I want to consider models that learn to predict both “how a human will answer question Q” (the instrumental model) and “the real answer to question Q” (the intended model). These two models share almost all of their computation — which is dedicated to figuring out what actually happens in the world. They differ only when it comes time to actually extract the answer. I’ll describe the resulting model as having a “world model,” an “instrumental head,” and an “intended head.”
This seems massively underspecified in that it’s really unclear to me what’s actually different between the instrumental and intended models.
I say this because you posit the intended model gives “the real answer”, but I don’t see a means offered by which to tell “real” answers from “fake” ones. Further, for somewhat deep philosophical reasons, I also don’t expect there is any such thing as a “real” answer anway, only one that is more or less useful to some purpose, and since ultimately it’s humans setting this all up, any “real” answer is ultimately a human answer.
The only difference I can find seems to be a subtle one about whether or not you’re directly or indirectly imitating human answers, which is probably relevant for dealing with a class of failure modes like overindexing on what humans actually do vs. what we would do if we were smarter, knew more, etc. but also still leaves you human imitation since there’s still imitation of human concerns taking place.
Now, that actually sounds kinda good to me, but it’s not what you seem to be explicitly saying when you talk about the instrumental and intended model.

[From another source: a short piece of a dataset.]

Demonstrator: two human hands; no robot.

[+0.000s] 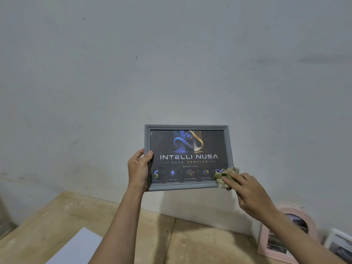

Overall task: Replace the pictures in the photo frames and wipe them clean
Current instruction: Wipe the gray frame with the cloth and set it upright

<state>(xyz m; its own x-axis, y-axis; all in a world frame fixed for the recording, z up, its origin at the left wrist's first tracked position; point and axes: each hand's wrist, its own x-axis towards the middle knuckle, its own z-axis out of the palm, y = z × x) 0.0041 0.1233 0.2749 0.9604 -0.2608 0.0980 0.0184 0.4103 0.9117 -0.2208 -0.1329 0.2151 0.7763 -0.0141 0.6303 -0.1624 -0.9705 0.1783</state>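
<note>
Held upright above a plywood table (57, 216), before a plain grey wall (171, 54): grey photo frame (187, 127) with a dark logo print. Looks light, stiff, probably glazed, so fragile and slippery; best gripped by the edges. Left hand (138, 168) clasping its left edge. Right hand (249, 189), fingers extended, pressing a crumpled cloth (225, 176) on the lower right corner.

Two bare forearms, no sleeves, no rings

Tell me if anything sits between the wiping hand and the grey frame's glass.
Only the cloth: the right hand presses it onto the grey frame at its lower right corner. The left hand grips the frame's left edge, clear of the wiping.
</note>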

I don’t think anyone has a precise general definition of “answer questions honestly” (though I often consider simple examples in which the meaning is clear). But we do all understand how “imitate what a human would say” is completely different (since we all grant the possibility of humans being mistaken or manipulated), and so a strong inductive bias towards “imitate what a human would say” is clearly a problem to be solved even if other concepts are philosophically ambiguous.
Sometimes a model might say something like “No one entered the datacenter” when what they really mean is “Someone entered the datacenter, got control of the hard drives with surveillance logs, and modified them to show no trace of their presence.” In this case I’d say the answer is “wrong;” when such wrong answers appear as a critical part of a story about catastrophic failure, I’m tempted to look at why they were wrong to try to find a root cause of failure, and to try to look for algorithms that avoid the failure by not being “wrong” in the same intuitive sense. The mechanism in this post is one way that you can get this kind of wrong answer, namely by imitating human answers, and so that’s something we can try to fix.
On my perspective, the only things that are really fundamental are:
Algorithms to train ML systems. These are programs you can run.
Stories about how those algorithms lead to bad consequences. These are predictions about what could/would happen in the world. Even if they aren’t predictions about what observations a human would see, they are the kind of thing that we can all recognize as a prediction (unless we are taking a fairly radical skeptical perspective which I don’t really care about engaging with).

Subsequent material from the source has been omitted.